Now, plumped down on a bed that was rather more comfortable than the ones allotted to the nuns, she had one name on her mind.
Grizac.
It seemed to turn up again and again. His grief-stricken face appeared before her, his tears in the treasury that day - for the loss of a favourite acolyte or for something else? Again she asked herself why Maurice had entered the forbidden vault, why he was holding that particular treasure of all things. Had it been a dare? Or had somebody put him up to it? If so, who?
She remembered the suggestion that he was working alone. But why? Was it really the dagger he wanted? What use was it to him? Did he know it contained poison? She wondered how Grizac felt about finding him there. His feelings had been impossible to gauge.

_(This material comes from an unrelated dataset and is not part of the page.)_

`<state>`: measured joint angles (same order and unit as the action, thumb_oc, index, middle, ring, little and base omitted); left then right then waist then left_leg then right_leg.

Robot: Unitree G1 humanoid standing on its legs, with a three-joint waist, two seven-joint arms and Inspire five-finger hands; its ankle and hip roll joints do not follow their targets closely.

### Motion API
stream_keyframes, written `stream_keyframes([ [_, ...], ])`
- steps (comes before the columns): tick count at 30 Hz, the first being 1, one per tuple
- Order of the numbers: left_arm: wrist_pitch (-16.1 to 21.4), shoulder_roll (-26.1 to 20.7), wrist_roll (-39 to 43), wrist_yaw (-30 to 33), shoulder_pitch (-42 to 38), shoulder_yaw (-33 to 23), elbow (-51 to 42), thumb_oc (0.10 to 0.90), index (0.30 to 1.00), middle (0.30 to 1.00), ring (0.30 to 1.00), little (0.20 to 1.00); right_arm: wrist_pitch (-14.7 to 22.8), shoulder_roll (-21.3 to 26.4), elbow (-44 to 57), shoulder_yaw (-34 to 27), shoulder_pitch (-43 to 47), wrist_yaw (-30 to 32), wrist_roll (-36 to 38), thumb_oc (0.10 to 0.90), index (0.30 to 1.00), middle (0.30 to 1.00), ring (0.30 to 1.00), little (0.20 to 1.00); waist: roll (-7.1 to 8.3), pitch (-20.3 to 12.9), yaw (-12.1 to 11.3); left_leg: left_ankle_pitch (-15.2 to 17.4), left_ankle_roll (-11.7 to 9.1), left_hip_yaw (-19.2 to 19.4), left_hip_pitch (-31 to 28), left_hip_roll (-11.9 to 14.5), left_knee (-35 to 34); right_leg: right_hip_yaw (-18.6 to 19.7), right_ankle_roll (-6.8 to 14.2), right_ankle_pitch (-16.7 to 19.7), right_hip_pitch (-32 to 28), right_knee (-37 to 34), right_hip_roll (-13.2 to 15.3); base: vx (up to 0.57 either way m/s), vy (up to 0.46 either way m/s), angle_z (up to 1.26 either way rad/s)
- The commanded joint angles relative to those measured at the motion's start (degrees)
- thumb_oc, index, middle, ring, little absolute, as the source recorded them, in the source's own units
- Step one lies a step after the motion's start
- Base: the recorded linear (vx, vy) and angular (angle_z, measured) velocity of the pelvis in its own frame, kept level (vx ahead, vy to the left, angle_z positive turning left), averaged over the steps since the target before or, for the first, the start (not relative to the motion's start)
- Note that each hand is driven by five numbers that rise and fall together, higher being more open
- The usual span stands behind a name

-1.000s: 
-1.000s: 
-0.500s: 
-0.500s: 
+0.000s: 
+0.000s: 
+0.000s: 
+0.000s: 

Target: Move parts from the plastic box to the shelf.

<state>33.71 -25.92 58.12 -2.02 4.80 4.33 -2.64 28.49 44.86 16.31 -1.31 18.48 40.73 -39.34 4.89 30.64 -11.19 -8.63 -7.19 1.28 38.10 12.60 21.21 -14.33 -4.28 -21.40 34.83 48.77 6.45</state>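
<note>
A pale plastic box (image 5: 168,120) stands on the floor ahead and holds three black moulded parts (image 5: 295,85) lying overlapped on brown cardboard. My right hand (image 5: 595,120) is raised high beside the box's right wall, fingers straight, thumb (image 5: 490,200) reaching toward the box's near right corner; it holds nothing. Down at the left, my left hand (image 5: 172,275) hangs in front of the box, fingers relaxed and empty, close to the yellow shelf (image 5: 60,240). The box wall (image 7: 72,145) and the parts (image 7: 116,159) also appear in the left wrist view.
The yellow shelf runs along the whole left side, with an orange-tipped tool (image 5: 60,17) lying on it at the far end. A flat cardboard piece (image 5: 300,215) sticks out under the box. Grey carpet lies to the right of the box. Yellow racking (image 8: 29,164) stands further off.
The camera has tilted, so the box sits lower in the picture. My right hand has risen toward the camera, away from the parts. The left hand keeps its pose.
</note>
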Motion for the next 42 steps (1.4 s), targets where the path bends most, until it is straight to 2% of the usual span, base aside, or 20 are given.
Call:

Maybe he saw Maurice’s presence in such a place as a betrayal of trust. Or was Grizac the mastermind behind the theft, his tears ones of shock that everything had gone so disastrously wrong? He would have known how dangerous it would be to make an attempt on such a valuable hoard. Perhaps his tears were of regret.
Another failure to add to the list.
She considered his long life playing second fiddle, first to his brother, Pope Urban V, and then to his contemporary Clement VII. To be Bishop of Avignon was poor reward for a lifetime with such promising connections. He was a man of qualities, everyone agreed, a scholar of repute, compassionate, piously living up to his vows, a sagacious and respected member of the College of Cardinals.
That is, if a suspicion of murder were discounted.
But then if it was a case of Grizac guilty in the treasury, what about Grizac guilty on the bridge? What about Grizac in her own cell, murdering an innocent nun?
A knife ripping across the tender throat of a lamb came to mind.